### WHAT TO WORK ON
Would you go through the records below and copy each line with the string "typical"?

### DATA FOR THIS EXERCISE

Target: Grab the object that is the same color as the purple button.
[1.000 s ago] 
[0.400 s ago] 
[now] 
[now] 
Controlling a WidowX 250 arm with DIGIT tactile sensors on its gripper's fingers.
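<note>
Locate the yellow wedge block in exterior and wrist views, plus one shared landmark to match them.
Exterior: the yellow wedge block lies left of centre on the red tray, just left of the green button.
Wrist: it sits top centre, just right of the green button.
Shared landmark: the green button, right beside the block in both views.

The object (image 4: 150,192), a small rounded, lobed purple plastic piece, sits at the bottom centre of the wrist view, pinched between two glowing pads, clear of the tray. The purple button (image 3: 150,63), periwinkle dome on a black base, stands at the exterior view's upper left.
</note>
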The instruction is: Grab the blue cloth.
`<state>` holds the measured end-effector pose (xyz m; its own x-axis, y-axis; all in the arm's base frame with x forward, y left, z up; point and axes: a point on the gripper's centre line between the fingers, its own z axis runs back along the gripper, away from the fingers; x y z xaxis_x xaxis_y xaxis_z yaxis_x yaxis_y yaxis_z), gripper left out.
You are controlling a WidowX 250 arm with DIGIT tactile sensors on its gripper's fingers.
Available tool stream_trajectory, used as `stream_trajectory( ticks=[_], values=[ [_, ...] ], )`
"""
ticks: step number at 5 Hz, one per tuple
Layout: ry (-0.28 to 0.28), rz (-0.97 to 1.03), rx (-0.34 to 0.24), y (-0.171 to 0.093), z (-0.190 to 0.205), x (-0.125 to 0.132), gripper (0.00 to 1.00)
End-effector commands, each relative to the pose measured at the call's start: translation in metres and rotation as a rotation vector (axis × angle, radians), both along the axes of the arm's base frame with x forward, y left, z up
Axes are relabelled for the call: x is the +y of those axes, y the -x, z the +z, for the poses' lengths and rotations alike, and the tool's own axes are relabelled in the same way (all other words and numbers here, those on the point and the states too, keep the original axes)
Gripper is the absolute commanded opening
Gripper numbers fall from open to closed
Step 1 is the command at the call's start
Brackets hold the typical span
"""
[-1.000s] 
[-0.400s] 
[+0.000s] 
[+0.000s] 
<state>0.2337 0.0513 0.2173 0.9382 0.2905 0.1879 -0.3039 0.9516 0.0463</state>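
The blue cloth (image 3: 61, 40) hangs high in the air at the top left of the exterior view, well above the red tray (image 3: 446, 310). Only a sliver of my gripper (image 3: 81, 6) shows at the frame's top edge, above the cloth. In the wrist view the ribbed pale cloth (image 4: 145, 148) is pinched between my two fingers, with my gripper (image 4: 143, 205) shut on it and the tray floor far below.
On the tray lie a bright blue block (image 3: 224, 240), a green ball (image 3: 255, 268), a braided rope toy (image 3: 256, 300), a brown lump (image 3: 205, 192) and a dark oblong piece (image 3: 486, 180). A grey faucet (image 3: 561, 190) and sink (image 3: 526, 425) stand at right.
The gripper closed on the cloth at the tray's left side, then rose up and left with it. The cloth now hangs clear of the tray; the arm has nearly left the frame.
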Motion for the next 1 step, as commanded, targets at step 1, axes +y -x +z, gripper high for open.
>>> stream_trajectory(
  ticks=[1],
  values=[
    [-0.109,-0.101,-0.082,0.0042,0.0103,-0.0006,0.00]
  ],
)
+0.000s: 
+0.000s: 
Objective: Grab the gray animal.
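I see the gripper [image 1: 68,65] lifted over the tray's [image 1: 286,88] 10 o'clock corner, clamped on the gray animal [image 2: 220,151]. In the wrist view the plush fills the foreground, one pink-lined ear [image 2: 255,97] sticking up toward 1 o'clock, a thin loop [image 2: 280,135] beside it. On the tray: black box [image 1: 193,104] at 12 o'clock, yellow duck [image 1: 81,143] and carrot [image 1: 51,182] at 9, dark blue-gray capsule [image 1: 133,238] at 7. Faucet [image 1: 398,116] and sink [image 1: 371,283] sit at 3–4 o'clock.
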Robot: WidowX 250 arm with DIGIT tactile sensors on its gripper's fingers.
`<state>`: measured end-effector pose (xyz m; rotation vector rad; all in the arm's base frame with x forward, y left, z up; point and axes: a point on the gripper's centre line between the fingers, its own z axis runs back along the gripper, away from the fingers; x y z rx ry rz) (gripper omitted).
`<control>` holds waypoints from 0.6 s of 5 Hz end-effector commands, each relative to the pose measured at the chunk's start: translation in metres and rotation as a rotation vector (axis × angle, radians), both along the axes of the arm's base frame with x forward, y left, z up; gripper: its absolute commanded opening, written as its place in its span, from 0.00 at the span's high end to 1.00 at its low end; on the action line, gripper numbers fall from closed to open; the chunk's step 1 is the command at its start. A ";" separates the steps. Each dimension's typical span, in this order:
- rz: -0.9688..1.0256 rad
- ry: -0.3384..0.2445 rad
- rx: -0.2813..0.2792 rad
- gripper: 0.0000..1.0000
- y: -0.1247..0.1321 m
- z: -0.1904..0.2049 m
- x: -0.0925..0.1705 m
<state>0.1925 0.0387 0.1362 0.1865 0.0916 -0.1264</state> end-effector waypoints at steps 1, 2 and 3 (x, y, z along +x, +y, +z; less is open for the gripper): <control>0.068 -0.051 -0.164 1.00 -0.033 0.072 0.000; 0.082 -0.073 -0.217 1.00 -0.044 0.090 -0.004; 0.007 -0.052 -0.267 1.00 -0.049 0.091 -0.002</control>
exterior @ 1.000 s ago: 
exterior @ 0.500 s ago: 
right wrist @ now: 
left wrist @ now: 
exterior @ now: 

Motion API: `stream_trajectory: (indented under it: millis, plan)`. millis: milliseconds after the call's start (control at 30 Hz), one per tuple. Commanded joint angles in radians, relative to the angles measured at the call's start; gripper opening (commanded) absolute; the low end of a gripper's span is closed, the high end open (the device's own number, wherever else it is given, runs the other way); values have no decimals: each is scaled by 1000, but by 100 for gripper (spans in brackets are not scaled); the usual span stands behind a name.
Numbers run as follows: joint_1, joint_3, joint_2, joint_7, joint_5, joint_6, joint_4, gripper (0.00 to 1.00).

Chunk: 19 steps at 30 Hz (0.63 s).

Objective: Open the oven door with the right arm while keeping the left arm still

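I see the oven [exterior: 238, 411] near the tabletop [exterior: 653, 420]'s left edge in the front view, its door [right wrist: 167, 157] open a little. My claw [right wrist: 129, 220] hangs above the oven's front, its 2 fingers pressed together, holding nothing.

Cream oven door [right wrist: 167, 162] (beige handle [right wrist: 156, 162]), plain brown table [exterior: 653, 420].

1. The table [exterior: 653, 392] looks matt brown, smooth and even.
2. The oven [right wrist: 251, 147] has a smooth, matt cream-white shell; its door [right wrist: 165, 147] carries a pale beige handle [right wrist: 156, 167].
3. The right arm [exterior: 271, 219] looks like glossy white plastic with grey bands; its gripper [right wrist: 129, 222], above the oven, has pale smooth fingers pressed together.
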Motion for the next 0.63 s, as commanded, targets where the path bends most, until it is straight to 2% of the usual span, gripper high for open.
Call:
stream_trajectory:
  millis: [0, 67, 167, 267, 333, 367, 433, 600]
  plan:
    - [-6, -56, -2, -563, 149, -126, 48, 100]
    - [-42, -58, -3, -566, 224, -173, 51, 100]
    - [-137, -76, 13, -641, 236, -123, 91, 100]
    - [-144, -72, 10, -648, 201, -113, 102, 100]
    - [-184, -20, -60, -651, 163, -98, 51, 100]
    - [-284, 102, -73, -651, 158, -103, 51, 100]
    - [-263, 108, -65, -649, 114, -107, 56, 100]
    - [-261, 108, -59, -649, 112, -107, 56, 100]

### SOLUTION TO THE EXERCISE
Brackets hold the typical span
`<control>` holds waypoints from 0.6 s of 5 Hz end-effector commands, each relative to the pose measured at the chunk's start: translation in metres and rotation as a rotation vector (axis × angle, radians), both along the axes of the arm's base frame with x forward, y left, z up; gripper: its absolute commanded opening, written as its place in its span, from 0.00 at the span's high end to 1.00 at its low end; on the action line, gripper numbers fall from closed to open; the chunk's step 1 is the command at its start. A ";" separates the steps. Each dimension's typical span, in this order:

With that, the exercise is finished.